* WHAT IS REQUIRED: Please give back, word for word, only the lines starting at the one containing "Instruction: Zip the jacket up" and ending at the one containing "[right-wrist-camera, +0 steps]" within the material below.

-------------------------

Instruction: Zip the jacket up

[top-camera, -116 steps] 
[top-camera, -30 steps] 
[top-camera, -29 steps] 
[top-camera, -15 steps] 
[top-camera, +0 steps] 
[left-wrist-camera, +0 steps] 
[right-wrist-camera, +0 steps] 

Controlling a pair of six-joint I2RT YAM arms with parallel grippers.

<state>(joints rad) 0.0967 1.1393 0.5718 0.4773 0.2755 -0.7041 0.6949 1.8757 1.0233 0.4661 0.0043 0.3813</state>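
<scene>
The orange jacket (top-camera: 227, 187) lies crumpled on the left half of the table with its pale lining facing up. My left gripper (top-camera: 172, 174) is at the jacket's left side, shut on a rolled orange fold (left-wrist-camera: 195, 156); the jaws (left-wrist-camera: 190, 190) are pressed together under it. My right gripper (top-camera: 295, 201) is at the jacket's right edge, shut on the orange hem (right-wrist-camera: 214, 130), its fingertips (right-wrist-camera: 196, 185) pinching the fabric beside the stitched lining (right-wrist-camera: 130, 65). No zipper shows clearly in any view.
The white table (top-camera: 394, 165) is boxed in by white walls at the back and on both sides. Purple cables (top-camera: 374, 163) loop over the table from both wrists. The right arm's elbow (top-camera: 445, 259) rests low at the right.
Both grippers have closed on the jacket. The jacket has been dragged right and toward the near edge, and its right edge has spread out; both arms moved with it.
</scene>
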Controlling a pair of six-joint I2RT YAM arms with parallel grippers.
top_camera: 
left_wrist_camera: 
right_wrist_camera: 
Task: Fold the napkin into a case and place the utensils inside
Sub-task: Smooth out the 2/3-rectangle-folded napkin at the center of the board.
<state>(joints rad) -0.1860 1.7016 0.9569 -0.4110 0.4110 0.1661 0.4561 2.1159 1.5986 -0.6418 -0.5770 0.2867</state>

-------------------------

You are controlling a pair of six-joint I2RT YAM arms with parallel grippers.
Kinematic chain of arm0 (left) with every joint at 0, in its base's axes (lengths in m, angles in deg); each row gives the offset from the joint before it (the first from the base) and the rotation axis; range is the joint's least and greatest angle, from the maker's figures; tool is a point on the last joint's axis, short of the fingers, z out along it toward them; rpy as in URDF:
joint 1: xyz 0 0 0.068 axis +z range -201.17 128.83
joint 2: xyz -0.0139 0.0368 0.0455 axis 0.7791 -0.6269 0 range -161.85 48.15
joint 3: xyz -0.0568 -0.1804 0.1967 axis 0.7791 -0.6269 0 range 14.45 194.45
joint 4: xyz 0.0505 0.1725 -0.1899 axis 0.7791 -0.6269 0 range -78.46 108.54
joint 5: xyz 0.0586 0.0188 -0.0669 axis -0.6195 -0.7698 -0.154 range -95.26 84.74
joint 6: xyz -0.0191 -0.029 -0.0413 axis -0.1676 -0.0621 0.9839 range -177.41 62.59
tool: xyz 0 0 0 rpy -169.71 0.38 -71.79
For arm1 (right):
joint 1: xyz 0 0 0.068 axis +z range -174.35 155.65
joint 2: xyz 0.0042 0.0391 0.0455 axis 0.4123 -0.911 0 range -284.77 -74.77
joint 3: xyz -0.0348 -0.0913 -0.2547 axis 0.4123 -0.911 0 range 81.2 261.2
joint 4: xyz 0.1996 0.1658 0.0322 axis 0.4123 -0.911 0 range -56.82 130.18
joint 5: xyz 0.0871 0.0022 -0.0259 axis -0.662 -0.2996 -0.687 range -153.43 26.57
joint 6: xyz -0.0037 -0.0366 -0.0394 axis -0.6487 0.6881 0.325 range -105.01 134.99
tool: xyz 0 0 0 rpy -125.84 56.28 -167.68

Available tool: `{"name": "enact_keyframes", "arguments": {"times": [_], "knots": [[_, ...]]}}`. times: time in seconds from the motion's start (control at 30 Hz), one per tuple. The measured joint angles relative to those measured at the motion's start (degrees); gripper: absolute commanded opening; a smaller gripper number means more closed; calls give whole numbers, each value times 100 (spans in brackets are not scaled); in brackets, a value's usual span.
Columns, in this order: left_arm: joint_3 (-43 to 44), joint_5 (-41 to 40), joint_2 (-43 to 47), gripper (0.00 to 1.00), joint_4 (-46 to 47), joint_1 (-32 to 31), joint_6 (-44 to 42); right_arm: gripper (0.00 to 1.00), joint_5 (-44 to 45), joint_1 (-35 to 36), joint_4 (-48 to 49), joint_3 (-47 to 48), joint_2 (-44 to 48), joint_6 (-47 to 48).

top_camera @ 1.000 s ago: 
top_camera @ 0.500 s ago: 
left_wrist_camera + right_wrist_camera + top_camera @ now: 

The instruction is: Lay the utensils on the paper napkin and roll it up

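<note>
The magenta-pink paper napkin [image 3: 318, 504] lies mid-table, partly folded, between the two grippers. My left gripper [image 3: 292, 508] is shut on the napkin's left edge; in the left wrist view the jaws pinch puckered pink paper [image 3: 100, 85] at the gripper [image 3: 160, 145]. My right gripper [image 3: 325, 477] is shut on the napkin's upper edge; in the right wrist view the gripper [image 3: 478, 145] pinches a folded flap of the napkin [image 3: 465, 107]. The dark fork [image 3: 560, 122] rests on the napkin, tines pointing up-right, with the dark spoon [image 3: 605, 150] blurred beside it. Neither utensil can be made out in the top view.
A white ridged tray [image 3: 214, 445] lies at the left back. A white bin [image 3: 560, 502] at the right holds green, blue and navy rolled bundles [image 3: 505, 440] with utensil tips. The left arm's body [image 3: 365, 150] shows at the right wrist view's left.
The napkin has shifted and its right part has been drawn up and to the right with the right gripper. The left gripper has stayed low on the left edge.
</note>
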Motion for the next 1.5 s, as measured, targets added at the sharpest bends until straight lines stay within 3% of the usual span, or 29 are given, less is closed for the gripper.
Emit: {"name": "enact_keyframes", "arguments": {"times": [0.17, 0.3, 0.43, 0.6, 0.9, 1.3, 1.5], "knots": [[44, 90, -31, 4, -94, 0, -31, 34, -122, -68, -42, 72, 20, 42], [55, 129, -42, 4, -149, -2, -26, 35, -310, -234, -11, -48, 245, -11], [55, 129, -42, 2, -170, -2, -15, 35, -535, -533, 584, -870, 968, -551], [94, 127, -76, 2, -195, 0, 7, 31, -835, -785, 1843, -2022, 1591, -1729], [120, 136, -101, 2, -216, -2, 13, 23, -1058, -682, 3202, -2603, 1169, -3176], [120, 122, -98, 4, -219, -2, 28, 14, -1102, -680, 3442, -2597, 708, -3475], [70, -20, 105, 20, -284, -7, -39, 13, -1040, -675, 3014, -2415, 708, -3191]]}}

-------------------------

* WORKED SOLUTION:
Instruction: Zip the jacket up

[top-camera, -116 steps] 
[top-camera, -30 steps] 
[top-camera, -29 steps] 
[top-camera, -15 steps] 
[top-camera, +0 steps] 
[left-wrist-camera, +0 steps] 
[right-wrist-camera, +0 steps] 

This output requires no further additions.